In addition to recognizing the end of slavery in the U.S., Alabama continues to observe three state Confederate-related holidays
Alabama Gov. Kay Ivey has authorized Juneteenth Day — the federal holiday marking the end of slavery — as a holiday for state workers this year in Alabama.
Ivey issued a memo earlier this month authorizing the day as a holiday for state workers. State offices will be closed on June 20 for the holiday. Juneteenth, or June 19, falls on a Sunday this year, so the holiday will be recognized the following Monday.
President Joe Biden signed legislation last year to make Juneteenth, or June 19, a federal holiday to recognize the end of slavery. Ivey authorized the holiday for state employees since its designated at the federal level, spokeswoman Gina Maiola wrote in an email.
“However, it is important to remember that ultimately the Legislature must decide if this will become a permanent state holiday,” Maiola wrote.
Alabama law recognizes all other national holidays in the state as permanent state holidays, with the exception of Juneteenth.

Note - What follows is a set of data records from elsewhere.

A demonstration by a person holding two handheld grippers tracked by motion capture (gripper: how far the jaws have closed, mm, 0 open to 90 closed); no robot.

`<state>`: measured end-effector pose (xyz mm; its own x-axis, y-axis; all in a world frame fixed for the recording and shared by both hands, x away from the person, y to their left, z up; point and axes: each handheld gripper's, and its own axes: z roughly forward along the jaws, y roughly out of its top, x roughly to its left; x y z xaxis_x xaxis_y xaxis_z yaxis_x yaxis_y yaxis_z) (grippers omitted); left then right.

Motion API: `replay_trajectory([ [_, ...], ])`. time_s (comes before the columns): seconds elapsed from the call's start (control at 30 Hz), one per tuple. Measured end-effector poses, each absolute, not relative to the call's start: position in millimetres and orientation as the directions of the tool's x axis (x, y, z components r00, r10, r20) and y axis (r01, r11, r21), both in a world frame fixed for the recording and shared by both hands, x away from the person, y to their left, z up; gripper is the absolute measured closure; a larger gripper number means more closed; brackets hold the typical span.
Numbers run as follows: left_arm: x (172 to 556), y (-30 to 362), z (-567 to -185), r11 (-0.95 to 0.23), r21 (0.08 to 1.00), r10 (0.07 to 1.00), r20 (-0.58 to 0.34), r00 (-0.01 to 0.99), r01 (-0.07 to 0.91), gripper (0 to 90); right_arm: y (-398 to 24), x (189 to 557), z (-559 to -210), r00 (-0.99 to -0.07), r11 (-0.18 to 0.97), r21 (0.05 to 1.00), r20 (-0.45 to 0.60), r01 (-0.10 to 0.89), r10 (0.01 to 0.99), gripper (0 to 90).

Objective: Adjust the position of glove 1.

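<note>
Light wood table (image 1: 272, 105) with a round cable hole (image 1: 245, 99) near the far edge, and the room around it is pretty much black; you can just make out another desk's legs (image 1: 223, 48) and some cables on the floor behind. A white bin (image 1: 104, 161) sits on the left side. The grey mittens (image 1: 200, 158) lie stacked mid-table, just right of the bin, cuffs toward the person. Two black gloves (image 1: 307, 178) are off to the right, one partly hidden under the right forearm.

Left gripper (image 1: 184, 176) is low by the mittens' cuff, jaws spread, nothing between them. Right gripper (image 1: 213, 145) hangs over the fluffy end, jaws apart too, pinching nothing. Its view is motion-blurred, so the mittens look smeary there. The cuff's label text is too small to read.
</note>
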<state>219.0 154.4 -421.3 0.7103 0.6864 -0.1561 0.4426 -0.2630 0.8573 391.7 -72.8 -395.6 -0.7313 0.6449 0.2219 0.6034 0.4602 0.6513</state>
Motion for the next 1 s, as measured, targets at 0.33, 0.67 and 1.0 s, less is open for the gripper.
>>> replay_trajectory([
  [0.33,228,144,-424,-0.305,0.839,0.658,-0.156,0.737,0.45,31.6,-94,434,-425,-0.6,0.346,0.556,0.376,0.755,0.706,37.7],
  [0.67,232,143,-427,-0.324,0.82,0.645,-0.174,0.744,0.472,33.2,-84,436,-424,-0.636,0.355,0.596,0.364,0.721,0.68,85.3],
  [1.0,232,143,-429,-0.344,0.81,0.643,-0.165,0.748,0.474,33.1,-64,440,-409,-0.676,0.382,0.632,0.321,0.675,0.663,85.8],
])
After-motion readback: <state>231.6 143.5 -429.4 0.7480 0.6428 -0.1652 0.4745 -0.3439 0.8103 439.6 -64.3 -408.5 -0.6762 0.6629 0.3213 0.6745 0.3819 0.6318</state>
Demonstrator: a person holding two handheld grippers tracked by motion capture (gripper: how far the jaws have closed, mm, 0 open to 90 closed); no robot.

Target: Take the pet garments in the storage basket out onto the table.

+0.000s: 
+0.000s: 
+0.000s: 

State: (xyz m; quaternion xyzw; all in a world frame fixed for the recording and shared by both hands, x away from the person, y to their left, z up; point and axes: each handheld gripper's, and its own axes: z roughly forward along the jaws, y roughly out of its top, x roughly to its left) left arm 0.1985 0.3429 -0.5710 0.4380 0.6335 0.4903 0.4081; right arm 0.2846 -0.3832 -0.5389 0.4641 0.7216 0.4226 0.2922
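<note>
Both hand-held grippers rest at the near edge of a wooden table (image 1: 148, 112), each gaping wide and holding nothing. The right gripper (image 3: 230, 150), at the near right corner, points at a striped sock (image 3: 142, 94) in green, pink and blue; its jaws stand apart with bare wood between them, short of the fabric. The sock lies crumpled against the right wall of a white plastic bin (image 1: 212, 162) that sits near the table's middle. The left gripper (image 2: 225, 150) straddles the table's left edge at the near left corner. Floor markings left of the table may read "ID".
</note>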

Juneteenth commemorates June 19, 1865, when Union soldiers brought the news of freedom to enslaved Black people in Galveston, Texas — two months after the Confederacy had surrendered. That was also about 2 1/2 years after the Emancipation Proclamation freed slaves in the Southern states.
Alabama has three state Confederate-related holidays that close state offices for the day. Alabama marks Confederate Memorial Day in April and the birthday of Confederate President Jefferson Davis in June. The state jointly observes Robert E. Lee Day with Martin Luther King, Jr. Day in January.
There have been various efforts to abolish or change the name of Confederate-related holidays, but none has been successful.